Previously we created a trainer & jockey function to investigate these specific combinations in Group races. This is now extended to just trainer, just jockey and just sire functions. The trainer function is found below.

# Trainer stats
# Name the function and add some arguments
tr <- function(race_filter = "", price_filter = 1000, trainer){

  # Filter for flat races only
  flat_races_only <- dplyr::filter(smartform_results,
                                   race_type_id == 12 |
                                     race_type_id == 15)

  # Add an if else statement for the race_filter argument
  if (race_filter == "group"){

    filtered_races <- dplyr::filter(flat_races_only,
                                    group_race == 1 |
                                      group_race == 2 |
                                      group_race == 3 )
  } else {

    filtered_races = flat_races_only
  }

  # Filter by trainer id
  trainer_filtered <- dplyr::filter(filtered_races, 
                                    grepl(trainer, trainer_id))


  # Filter by price
  trainer_price_filtered <- dplyr::filter(trainer_filtered,
                                                 starting_price_decimal <= price_filter)

  #  Calculate Profit and Loss
  trainer_cumulative <- cumsum(
    ifelse(trainer_price_filtered$finish_position == 1, 
           (trainer_price_filtered$starting_price_decimal-1),
           -1)
  )

  # Calculate Strike Rate
  winners <- nrow(dplyr::filter(trainer_price_filtered,
                                finish_position == 1))

  runners <- nrow(trainer_price_filtered)

  strike_rate <- (winners / runners) * 100

  # Calculate Profit on Turnover or Yield
  profit_on_turnover <- (tail(trainer_cumulative, n=1) / runners) * 100

  # Check if POT is zero length to catch later errors
  if (length(profit_on_turnover) == 0) profit_on_turnover <- 0 

  # Calculate Impact Values
  # First filter all runners by price, to return those just starting at the price_filter or less
  all_runners <- nrow(dplyr::filter(filtered_races,
                                    starting_price_decimal <= price_filter))

  # Filter all winners by the price filter 
  all_winners <- nrow(dplyr::filter(filtered_races,
                                    finish_position == 1 &
                                      starting_price_decimal <= price_filter))

  # Now calculate the Impact Value
  iv <- (winners / all_winners) / (runners / all_runners)

  # Calculate Actual vs Expected ratio
  # # Convert all decimal odds to probabilities
  total_sp <- sum(1/trainer_price_filtered$starting_price_decimal)

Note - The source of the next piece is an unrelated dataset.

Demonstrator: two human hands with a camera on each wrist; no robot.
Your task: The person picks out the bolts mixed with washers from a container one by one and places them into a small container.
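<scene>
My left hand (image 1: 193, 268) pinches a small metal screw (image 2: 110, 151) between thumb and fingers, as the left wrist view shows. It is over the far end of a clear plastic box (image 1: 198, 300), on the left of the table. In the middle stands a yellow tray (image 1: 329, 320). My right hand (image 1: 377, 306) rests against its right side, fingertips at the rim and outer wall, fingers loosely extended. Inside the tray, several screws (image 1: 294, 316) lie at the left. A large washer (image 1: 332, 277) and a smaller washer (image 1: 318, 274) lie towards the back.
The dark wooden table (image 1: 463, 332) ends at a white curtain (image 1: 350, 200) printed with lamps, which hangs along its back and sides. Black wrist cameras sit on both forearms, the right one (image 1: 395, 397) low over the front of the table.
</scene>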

  # Calculate A/E by dividing the number of  winners, by the sum of all SP probabilities.
  ae <- winners / total_sp

  # Calculate Archie
  archie <- (runners * (winners  - total_sp)^2)/ (total_sp  * (runners - total_sp))

  # Calculate the Confidence figure
  conf <- pchisq(archie, df = 1)*100

  # Create an empty variable
  trainer <- NULL

  # Add all calculated figures as named objects to the variable, which creates a list
  trainer$tr_runners <- runners
  trainer$tr_winners <- winners
  trainer$tr_sr <- strike_rate
  trainer$tr_pot <- profit_on_turnover
  trainer$tr_iv <- iv
  trainer$tr_ae <- ae
  trainer$tr_conf <- conf

  # Add an error check to convert all NaN values to zero
  final_results <- unlist(trainer)
  final_results[ is.nan(final_results) ] <- 0

  # Manipulate the layout of returned results to be a nice dataframe
  final_results <- t(as.data.frame(final_results))
  rownames(final_results) <- c()

  # 2 decimal places only
  round(final_results, 2)

  # Finally, close the function
}

Note that in the above code, instead of filtering by trainer_name, we are now filtering by trainer_id. This is due to the fact that sometimes the trainer names in the daily racing data do not exactly match those in the historic data. For example, Sir Michael Stoute hasn’t always been a knight. Therefore, if we were just matching on trainer_name there would be some occassions where this fails and no results are returned. Smartform instead provides a unique identification number for trainers and jockeys, which insures there will always be a match between historic and daily data.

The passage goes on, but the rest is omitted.